MATERIAL FOR THE TASK:
################

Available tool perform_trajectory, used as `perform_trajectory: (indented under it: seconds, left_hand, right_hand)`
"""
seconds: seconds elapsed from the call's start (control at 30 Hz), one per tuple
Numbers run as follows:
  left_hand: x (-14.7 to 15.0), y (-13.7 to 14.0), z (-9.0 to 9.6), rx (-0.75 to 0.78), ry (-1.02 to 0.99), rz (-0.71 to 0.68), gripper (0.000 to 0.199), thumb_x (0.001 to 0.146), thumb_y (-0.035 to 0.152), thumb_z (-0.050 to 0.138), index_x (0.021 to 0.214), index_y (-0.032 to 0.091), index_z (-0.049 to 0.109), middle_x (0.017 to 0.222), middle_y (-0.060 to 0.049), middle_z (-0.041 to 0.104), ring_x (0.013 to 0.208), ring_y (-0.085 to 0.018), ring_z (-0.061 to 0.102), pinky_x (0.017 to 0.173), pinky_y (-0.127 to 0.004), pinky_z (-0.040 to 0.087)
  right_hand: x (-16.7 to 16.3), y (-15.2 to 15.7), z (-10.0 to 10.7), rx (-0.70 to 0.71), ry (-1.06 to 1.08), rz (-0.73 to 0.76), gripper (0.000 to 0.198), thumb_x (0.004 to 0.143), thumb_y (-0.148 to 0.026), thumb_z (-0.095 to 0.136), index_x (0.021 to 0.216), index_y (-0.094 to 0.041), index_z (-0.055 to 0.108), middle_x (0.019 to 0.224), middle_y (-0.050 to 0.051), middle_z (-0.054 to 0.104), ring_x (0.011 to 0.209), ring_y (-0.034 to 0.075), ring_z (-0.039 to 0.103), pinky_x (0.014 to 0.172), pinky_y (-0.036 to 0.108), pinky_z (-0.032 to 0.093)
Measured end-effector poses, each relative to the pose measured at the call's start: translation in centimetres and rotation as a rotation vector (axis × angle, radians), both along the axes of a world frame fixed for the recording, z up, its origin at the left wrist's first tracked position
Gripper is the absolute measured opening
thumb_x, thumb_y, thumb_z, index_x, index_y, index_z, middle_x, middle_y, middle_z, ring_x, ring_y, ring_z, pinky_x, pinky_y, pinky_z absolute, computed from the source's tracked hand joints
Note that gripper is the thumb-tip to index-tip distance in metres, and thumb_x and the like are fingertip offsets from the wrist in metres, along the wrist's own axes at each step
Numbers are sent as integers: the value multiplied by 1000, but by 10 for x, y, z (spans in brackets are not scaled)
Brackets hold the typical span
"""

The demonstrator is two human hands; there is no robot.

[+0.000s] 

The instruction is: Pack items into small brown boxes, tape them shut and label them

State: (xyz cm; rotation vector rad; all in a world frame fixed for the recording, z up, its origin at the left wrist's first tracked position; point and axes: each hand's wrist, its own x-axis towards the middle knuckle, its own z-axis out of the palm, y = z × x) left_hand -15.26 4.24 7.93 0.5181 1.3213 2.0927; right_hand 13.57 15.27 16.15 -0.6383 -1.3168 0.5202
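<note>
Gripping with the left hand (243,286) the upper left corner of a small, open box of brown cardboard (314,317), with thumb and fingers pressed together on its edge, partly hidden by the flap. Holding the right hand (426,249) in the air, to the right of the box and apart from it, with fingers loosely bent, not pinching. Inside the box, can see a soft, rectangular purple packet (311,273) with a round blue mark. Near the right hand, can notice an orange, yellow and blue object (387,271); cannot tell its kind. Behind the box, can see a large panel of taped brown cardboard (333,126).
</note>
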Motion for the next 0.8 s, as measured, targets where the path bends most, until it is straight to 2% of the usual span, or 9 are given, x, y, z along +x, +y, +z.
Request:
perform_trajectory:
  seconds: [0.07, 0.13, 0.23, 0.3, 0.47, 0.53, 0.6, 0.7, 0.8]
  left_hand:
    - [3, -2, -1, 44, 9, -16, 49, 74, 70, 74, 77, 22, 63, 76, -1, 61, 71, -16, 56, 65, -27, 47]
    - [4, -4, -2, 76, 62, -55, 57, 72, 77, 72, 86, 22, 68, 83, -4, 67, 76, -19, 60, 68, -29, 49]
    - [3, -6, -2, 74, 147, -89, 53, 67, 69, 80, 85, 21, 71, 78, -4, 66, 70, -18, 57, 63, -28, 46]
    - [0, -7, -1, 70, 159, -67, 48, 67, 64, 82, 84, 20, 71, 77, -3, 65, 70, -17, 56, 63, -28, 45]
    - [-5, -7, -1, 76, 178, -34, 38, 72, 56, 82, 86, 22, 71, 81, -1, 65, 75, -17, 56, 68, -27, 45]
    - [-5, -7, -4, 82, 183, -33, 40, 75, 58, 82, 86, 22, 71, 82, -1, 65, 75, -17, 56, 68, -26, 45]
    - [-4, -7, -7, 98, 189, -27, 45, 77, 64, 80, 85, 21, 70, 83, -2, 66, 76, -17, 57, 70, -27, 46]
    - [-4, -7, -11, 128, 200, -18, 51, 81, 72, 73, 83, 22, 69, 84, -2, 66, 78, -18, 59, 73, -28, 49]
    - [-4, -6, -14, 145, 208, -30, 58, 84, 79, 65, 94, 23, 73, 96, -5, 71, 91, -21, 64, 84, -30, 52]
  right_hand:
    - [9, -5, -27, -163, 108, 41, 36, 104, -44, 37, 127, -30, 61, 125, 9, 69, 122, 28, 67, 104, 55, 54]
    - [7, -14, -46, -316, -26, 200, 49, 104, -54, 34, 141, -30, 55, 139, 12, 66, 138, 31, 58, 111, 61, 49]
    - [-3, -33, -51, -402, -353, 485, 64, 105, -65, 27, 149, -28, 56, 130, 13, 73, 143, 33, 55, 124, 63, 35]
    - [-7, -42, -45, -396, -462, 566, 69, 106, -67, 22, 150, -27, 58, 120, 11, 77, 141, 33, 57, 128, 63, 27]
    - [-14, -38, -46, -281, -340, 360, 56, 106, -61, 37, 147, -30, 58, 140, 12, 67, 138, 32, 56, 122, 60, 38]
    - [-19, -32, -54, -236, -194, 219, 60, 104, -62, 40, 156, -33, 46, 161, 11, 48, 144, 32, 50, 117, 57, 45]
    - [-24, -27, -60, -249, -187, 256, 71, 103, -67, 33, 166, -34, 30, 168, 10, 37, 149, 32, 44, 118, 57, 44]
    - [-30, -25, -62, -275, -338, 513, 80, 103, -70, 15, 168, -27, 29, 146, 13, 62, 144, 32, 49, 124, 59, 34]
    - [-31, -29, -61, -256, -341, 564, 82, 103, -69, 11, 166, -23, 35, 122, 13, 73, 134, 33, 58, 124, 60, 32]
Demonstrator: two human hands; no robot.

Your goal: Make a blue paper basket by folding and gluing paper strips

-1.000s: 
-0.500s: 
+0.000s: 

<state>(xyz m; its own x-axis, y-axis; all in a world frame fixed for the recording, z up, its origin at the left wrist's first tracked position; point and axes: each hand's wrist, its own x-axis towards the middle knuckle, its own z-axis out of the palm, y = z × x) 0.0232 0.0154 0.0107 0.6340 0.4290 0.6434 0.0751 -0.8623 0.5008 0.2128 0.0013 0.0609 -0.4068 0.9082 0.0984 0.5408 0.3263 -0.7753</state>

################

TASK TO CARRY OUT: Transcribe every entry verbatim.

FINAL ANSWER:
Available tool perform_trajectory, used as `perform_trajectory: (indented under it: seconds, left_hand, right_hand)`
"""
seconds: seconds elapsed from the call's start (control at 30 Hz), one per tuple
Numbers run as follows:
  left_hand: x (-14.7 to 15.0), y (-13.7 to 14.0), z (-9.0 to 9.6), rx (-0.75 to 0.78), ry (-1.02 to 0.99), rz (-0.71 to 0.68), gripper (0.000 to 0.199), thumb_x (0.001 to 0.146), thumb_y (-0.035 to 0.152), thumb_z (-0.050 to 0.138), index_x (0.021 to 0.214), index_y (-0.032 to 0.091), index_z (-0.049 to 0.109), middle_x (0.017 to 0.222), middle_y (-0.060 to 0.049), middle_z (-0.041 to 0.104), ring_x (0.013 to 0.208), ring_y (-0.085 to 0.018), ring_z (-0.061 to 0.102), pinky_x (0.017 to 0.173), pinky_y (-0.127 to 0.004), pinky_z (-0.040 to 0.087)
  right_hand: x (-16.7 to 16.3), y (-15.2 to 15.7), z (-10.0 to 10.7), rx (-0.70 to 0.71), ry (-1.06 to 1.08), rz (-0.73 to 0.76), gripper (0.000 to 0.198), thumb_x (0.004 to 0.143), thumb_y (-0.148 to 0.026), thumb_z (-0.095 to 0.136), index_x (0.021 to 0.216), index_y (-0.094 to 0.041), index_z (-0.055 to 0.108), middle_x (0.019 to 0.224), middle_y (-0.050 to 0.051), middle_z (-0.054 to 0.104), ring_x (0.011 to 0.209), ring_y (-0.034 to 0.075), ring_z (-0.039 to 0.103), pinky_x (0.014 to 0.172), pinky_y (-0.036 to 0.108), pinky_z (-0.032 to 0.093)
Measured end-effector poses, each relative to the pose measured at the call's start: translation in centimetres and rotation as a rotation vector (axis × angle, radians), both along the axes of a world frame fixed for the recording, z up, its origin at the left wrist's first tracked position
Gripper is the absolute measured opening
thumb_x, thumb_y, thumb_z, index_x, index_y, index_z, middle_x, middle_y, middle_z, ring_x, ring_y, ring_z, pinky_x, pinky_y, pinky_z absolute, computed from the source's tracked hand joints
Note that gripper is the thumb-tip to index-tip distance in metres, and thumb_x and the like are fingertip offsets from the wrist in metres, along the wrist's own axes at each step
Numbers are sent as integers: the value multiplied by 1000, but by 10 for x, y, z (spans in brackets are not scaled)
Brackets hold the typical span
"""

The demonstrator is two human hands; there is no robot.

[+0.000s] 

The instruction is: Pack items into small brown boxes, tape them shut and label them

State: (xyz cm; rotation vector rad; all in a world frame fixed for the recording, z up, its origin at the left wrist's first tracked position; point and axes: each hand's wrist, its own x-axis towards the middle knuckle, its own z-axis out of the palm, y = z × x) left_hand -15.26 4.24 7.93 0.5181 1.3213 2.0927; right_hand 13.57 15.27 16.15 -0.6383 -1.3168 0.5202
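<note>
Gripping with the left hand (243,286) the upper left corner of a small, open box of brown cardboard (314,317), with thumb and fingers pressed together on its edge, partly hidden by the flap. Holding the right hand (426,249) in the air, to the right of the box and apart from it, with fingers loosely bent, not pinching. Inside the box, can see a soft, rectangular purple packet (311,273) with a round blue mark. Near the right hand, can notice an orange, yellow and blue object (387,271); cannot tell its kind. Behind the box, can see a large panel of taped brown cardboard (333,126).
</note>
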Motion for the next 0.8 s, as measured, targets where the path bends most, until it is straight to 2% of the usual span, or 9 are given, x, y, z along +x, +y, +z.
Request:
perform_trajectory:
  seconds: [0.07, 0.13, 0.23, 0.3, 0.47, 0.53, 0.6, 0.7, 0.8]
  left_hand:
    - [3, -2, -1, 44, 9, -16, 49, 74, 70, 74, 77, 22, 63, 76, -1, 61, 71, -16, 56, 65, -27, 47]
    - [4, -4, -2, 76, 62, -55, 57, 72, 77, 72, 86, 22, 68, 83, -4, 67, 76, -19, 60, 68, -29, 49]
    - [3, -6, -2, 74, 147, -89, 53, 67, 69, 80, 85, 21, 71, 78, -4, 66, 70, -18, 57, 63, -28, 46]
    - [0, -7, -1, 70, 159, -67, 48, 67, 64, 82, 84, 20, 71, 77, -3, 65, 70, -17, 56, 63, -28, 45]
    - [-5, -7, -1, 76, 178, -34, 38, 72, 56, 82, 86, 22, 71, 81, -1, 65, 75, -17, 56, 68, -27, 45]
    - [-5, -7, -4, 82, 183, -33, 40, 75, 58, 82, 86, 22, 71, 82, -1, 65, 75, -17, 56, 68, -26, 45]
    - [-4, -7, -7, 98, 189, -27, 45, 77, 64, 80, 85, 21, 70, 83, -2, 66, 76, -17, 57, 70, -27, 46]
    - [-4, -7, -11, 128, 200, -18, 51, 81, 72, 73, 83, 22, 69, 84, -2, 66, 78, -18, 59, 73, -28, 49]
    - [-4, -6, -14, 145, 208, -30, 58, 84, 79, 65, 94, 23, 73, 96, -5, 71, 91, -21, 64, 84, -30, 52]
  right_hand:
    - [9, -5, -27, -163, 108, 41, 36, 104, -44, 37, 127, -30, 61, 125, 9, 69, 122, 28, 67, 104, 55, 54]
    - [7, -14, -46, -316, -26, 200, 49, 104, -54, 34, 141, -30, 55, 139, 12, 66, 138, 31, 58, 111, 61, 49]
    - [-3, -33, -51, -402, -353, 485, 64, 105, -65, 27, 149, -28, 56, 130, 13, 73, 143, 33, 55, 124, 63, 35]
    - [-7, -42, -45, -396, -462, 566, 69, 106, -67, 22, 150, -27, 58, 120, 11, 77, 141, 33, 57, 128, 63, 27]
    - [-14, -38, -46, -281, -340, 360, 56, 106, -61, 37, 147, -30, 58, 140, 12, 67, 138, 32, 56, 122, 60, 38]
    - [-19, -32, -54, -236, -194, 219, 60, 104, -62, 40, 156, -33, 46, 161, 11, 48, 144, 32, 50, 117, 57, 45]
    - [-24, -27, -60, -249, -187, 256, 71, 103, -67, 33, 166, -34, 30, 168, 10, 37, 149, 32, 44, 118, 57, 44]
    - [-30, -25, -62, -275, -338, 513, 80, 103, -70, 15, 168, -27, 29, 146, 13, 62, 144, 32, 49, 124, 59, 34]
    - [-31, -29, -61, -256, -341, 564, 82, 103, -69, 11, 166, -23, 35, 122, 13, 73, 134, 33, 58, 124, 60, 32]
Demonstrator: two human hands; no robot.

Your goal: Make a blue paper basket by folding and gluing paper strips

-1.000s: 
-0.500s: 
+0.000s: 

<state>(xyz m; its own x-axis, y-axis; all in a world frame fixed for the recording, z up, its origin at the left wrist's first tracked position; point and axes: each hand's wrist, its own x-axis towards the middle knuckle, its own z-axis out of the palm, y = z × x) 0.0232 0.0154 0.0107 0.6340 0.4290 0.6434 0.0751 -0.8623 0.5008 0.2128 0.0013 0.0609 -0.4068 0.9082 0.0984 0.5408 0.3263 -0.7753</state>

The answer is complete, and the exercise is done.